Sejarah Martabak Tegal yang Kini Mendunia
- calendar_month Sen, 11 Okt 2021


Sepeninggal suaminya, wanita ini terus melanjutkan usahanya bersama para saudara dan kerabat dekatnya. Lama kelamaan, saudara atau tetangga yang dulu menjadi karyawanya mulai membuka usaha martabak sendiri. Seperti biasa, mereka selalu membuka lapak bila ada acara acara keramaian.
“Nah, saat keramaian itu usai dan berpindah ke tempat lain, mereka (penjual martabak) itu tidak ikut pindah. Mereka tetap menetap membuka usaha di tempat itu karena ternyata masyarakat setempat banyak yang suka. Setiap membuka usaha di tempat baru selalu membawa tetangga atau saudara, dan itu terjadi terus menerus di berbagai kota hingga akhirnya penjual martabak tersebar di seluruh kota,” ungkap Maskun.
Saat ini, hampir 80 persen warga Lebaksiu memiliki keahlian membuat martabak. Maksun melanjutkan, apapun pendidikan dan profesi warga Lebaksiu, tetap tidak bisa meninggalkan tradisi ysng sudah diwariskan secara turun temurun. Mereka kebanyakan memiliki keahlian dalam membuat martabak.

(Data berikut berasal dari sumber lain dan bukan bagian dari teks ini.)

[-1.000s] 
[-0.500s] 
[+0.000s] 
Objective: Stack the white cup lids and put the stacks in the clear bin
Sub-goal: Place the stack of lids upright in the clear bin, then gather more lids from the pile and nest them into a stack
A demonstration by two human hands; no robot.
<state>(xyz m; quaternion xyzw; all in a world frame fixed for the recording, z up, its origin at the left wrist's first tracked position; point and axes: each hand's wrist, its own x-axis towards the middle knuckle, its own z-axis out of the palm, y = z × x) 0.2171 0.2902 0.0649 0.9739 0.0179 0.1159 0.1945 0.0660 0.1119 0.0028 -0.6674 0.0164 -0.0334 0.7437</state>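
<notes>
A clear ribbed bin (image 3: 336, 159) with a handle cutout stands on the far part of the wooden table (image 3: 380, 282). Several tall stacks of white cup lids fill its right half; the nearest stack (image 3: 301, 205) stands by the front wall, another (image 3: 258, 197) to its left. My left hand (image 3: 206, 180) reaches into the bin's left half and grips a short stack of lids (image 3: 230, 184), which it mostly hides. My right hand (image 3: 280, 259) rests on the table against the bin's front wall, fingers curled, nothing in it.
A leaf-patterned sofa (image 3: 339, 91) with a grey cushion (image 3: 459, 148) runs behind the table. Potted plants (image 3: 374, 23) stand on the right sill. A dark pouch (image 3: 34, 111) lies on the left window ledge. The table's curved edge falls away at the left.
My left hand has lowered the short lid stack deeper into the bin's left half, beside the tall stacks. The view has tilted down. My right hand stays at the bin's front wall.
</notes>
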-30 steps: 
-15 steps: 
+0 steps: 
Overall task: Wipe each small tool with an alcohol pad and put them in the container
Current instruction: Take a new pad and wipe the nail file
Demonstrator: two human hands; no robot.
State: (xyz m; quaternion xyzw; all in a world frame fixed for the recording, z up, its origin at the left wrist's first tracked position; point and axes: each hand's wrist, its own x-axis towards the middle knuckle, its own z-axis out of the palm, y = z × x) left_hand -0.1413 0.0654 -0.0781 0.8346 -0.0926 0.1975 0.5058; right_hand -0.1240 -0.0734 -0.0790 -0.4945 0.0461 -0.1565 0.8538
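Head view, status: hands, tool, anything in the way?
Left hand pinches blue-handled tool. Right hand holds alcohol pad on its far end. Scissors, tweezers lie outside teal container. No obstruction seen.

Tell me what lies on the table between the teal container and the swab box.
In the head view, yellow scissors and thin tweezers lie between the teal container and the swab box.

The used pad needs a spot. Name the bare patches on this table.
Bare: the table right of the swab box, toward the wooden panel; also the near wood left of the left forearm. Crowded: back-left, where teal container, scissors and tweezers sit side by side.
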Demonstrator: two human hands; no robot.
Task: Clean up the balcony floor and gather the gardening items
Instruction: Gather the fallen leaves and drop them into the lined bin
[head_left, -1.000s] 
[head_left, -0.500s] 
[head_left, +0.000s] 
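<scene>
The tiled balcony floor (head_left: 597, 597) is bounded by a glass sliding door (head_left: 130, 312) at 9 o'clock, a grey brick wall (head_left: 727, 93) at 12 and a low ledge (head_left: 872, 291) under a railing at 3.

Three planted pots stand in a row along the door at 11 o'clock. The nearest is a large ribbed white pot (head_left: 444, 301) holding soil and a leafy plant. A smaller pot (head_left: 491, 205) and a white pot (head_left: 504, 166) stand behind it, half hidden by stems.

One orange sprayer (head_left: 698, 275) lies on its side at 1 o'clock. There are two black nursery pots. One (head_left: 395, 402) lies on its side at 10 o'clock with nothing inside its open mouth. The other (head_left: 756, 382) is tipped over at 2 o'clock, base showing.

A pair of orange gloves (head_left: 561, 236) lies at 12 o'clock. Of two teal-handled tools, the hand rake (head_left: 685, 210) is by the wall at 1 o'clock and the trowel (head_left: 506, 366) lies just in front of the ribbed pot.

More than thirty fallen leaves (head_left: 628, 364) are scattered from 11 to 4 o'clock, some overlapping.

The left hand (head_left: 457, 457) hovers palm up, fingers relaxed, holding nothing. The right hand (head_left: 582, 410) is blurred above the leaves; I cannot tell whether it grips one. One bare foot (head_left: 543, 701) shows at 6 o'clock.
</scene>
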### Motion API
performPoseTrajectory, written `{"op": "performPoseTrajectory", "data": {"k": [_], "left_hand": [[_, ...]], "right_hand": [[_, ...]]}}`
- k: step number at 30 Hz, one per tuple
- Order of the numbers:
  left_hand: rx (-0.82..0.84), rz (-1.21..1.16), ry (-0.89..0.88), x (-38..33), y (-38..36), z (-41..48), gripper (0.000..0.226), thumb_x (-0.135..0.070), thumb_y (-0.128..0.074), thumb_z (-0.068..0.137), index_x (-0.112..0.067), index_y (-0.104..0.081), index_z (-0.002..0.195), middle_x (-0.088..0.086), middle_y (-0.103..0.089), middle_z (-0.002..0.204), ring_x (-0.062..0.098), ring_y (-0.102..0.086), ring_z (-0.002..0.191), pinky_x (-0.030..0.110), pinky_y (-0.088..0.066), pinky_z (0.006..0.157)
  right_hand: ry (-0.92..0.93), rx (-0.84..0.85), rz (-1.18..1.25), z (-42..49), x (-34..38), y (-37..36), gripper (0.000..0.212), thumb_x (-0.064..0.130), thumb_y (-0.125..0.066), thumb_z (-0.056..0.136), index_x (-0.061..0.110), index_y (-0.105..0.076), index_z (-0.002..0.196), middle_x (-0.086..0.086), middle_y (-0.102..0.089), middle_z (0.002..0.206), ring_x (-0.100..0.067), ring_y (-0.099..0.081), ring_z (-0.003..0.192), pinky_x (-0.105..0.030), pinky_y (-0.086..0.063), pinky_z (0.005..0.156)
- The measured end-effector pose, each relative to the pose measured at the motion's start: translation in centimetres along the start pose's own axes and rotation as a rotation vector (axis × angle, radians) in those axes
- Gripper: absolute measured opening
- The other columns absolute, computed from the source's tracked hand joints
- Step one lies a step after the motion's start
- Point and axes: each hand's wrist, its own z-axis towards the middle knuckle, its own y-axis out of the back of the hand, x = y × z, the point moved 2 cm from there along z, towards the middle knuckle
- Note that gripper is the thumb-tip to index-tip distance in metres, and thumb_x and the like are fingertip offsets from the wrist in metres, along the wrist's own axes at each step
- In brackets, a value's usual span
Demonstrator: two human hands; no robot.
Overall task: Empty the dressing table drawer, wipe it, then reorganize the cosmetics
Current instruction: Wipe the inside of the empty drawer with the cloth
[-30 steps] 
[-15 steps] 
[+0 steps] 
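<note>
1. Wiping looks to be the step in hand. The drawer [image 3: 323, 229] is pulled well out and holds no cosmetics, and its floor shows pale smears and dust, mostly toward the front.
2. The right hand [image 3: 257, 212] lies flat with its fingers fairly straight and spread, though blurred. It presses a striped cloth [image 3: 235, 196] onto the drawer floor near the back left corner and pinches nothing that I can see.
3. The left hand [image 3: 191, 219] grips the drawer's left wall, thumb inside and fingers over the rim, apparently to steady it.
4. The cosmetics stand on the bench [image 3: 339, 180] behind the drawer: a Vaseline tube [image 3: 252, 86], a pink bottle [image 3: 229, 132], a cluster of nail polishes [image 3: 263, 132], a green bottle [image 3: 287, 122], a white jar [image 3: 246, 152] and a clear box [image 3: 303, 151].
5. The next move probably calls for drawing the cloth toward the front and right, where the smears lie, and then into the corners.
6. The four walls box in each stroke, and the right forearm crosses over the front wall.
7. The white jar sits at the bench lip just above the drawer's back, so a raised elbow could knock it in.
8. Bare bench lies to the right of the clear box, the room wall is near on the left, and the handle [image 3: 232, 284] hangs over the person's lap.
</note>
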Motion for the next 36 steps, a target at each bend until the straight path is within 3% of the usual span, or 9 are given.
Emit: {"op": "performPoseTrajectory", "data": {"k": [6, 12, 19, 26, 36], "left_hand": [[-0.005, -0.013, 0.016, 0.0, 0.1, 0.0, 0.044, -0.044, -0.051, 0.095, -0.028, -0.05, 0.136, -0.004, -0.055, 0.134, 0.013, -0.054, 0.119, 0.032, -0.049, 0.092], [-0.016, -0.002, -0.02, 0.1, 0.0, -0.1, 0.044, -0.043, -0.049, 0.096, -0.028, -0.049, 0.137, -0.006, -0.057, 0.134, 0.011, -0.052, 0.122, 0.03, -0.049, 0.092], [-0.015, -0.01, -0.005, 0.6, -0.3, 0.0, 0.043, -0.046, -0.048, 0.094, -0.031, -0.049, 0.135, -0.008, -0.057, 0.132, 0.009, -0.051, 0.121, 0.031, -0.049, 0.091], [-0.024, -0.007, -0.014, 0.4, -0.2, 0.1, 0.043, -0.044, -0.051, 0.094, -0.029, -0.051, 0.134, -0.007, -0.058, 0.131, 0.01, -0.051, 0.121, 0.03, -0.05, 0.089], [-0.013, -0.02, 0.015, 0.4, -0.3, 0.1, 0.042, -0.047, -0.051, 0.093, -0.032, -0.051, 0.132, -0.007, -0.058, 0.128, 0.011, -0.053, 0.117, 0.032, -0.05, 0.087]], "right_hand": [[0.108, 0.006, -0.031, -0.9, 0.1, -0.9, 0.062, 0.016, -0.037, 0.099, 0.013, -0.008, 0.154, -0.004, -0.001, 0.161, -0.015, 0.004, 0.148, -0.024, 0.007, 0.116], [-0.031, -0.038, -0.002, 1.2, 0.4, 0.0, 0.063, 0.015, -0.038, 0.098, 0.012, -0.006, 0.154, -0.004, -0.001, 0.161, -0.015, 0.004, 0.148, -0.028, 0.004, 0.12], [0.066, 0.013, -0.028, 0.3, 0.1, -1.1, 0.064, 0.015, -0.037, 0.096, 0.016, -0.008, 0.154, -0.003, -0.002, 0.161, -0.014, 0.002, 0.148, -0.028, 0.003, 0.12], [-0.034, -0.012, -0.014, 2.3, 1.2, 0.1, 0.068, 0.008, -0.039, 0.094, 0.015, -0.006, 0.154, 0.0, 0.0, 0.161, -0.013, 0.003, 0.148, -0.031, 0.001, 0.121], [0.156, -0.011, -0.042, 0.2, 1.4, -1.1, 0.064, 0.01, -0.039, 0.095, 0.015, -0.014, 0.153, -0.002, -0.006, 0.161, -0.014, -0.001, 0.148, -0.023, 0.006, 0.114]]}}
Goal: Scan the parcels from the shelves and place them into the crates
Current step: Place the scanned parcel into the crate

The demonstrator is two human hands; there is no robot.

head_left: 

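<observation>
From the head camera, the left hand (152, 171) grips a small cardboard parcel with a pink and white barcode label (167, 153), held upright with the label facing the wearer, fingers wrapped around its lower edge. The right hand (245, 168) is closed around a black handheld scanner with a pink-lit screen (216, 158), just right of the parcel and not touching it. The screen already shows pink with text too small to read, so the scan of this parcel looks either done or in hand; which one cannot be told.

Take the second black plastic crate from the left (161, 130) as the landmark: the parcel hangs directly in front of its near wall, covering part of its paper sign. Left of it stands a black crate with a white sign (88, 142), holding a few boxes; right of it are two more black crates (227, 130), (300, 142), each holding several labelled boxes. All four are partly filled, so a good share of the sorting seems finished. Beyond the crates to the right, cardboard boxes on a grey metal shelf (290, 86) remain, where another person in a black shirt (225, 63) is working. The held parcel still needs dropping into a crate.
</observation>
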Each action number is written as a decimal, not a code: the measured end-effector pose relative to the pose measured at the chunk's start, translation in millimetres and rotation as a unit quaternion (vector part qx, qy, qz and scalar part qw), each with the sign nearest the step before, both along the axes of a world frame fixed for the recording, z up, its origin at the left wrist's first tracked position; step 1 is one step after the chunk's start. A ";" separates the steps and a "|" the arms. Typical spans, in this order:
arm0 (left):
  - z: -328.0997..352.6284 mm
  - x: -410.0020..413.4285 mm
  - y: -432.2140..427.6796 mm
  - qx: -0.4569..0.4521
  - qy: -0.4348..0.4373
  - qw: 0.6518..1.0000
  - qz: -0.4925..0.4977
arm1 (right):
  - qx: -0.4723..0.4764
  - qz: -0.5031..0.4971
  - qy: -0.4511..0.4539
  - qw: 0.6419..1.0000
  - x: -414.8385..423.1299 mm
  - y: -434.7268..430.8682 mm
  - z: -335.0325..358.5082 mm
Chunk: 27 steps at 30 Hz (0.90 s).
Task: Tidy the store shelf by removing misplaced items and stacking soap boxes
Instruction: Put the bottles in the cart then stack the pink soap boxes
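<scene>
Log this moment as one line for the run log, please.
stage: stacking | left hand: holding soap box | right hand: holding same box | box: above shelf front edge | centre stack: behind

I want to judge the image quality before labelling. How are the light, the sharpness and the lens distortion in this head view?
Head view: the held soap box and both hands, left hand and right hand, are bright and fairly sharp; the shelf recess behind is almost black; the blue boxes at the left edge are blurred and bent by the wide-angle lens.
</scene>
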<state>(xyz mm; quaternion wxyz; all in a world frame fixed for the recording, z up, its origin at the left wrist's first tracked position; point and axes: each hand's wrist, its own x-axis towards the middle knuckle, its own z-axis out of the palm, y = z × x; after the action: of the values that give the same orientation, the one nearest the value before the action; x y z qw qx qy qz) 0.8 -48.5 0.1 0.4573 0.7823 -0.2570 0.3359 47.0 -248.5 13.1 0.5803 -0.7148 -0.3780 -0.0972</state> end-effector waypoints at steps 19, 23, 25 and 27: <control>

“Budaya membuat martabak harus ditanamkan. Teman teman saya ada yang anaknya di kedokteran atau apa, rata rata bisa martabak. Kecuali perempuan, kalau laki laki setengah wajib bisa martabak. Contohnya saya sendiri anak laki laki dua orang, sarjana semua. Saya terapkan kamu harus bisa, karena yang namanya bisa membuat martabak itu tidak ruginya. Kamu bisa hidup dimana saja, kalaupun jadi PNS tidak harus dia sendiri yang jualan, tapi bisa suruh orang lain. Itu kan bisa menambah ekonomi pendapatan keluarga,” terangnya.
Sebagai makanan tradisional, lanjut Maskun, makanan ini tetap disukai oleh masyarakat. Meski gerobak penjual martabak berderet, mereka tetap laku diserbu pembeli. Para pembelinya pun bukan hanya pendatang, melainkan pula warga asli Lebaksiu.